Effective Code Membership Inference for Code Completion Models via Adversarial Prompts
Yuan Jiang 1, Zehao Li 1, Shan Huang 1, Christoph Treude 2, Xiaohong Su 1, Tiantian Wang 1
Published on arXiv
2511.15107
Membership Inference Attack
OWASP ML Top 10 — ML04
Key Finding
AdvPrompt-MIA achieves up to 102% AUC improvement over state-of-the-art membership inference baselines on Code Llama 7B with strong transferability across models and datasets.
AdvPrompt-MIA
Novel technique introduced
Membership inference attacks (MIAs) on code completion models offer an effective way to assess privacy risks by inferring whether a given code snippet was part of the training data. Existing black- and gray-box MIAs rely on expensive surrogate models or manually crafted heuristic rules, which limit their ability to capture the nuanced memorization patterns exhibited by over-parameterized code language models.

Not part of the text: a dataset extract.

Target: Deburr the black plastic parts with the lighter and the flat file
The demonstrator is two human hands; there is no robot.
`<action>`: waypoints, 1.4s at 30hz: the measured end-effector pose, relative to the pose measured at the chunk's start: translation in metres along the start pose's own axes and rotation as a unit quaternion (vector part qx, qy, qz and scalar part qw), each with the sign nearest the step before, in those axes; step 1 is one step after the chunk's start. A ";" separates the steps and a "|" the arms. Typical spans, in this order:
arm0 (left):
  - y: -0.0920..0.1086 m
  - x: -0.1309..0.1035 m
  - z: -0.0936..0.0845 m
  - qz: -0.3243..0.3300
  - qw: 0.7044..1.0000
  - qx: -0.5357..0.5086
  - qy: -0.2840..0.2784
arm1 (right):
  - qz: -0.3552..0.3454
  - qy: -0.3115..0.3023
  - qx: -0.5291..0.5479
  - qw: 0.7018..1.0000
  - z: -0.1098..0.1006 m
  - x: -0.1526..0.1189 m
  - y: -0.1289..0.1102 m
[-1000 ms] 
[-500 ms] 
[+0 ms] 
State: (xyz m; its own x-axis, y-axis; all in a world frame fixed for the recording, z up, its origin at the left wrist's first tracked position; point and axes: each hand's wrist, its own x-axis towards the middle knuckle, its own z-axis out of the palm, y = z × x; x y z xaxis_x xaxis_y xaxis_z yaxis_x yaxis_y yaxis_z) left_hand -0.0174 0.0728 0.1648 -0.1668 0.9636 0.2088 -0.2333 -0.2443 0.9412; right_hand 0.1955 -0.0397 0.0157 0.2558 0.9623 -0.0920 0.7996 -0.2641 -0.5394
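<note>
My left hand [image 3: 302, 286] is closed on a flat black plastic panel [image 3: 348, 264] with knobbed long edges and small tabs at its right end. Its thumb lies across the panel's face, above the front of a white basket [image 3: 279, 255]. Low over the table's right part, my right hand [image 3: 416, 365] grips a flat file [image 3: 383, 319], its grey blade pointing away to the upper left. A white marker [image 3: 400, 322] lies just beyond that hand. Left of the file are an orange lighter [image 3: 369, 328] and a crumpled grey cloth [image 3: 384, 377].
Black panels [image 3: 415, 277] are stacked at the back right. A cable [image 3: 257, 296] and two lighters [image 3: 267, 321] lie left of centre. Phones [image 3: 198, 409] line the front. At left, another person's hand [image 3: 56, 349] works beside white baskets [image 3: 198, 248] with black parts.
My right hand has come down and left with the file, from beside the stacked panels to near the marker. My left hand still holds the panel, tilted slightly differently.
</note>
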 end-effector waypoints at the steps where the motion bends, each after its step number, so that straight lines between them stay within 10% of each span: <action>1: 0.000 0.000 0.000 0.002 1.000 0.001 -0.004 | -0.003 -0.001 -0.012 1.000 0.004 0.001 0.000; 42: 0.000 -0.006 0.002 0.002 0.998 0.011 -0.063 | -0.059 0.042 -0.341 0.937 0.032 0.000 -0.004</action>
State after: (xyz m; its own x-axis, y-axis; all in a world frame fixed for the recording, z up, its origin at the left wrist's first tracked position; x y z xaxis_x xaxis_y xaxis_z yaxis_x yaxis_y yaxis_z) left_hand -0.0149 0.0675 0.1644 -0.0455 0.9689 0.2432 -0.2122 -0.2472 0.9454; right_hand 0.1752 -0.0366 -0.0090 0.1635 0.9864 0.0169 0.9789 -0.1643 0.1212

To address these challenges, we propose AdvPrompt-MIA, a method specifically designed for code completion models, combining code-specific adversarial perturbations with deep learning. The core novelty of our method lies in designing a series of adversarial prompts that induce variations in the victim code model's output. By comparing these outputs with the ground-truth completion, we construct feature vectors to train a classifier that automatically distinguishes member from non-member samples. This design allows our method to capture richer memorization patterns and accurately infer training set membership. We conduct comprehensive evaluations on widely adopted models, such as Code Llama 7B, over the APPS and HumanEval benchmarks. The results show that our approach consistently outperforms state-of-the-art baselines, with AUC gains of up to 102%. In addition, our method exhibits strong transferability across different models and datasets, underscoring its practical utility and generalizability.
Key Contributions
- AdvPrompt-MIA: a membership inference attack that uses semantics-preserving adversarial code perturbations to probe memorization patterns in code LLMs
- Feature vector construction by comparing model outputs on adversarially perturbed prompts against ground-truth completions, then training a classifier for membership prediction
- Demonstrated up to 102% AUC improvement over SOTA baselines on Code Llama 7B across APPS and HumanEval benchmarks, with strong cross-model transferability
🛡️ Threat Analysis
Primary contribution is a membership inference attack (AdvPrompt-MIA) that determines whether specific code snippets were in the training data of code completion LLMs — the canonical ML04 binary membership question.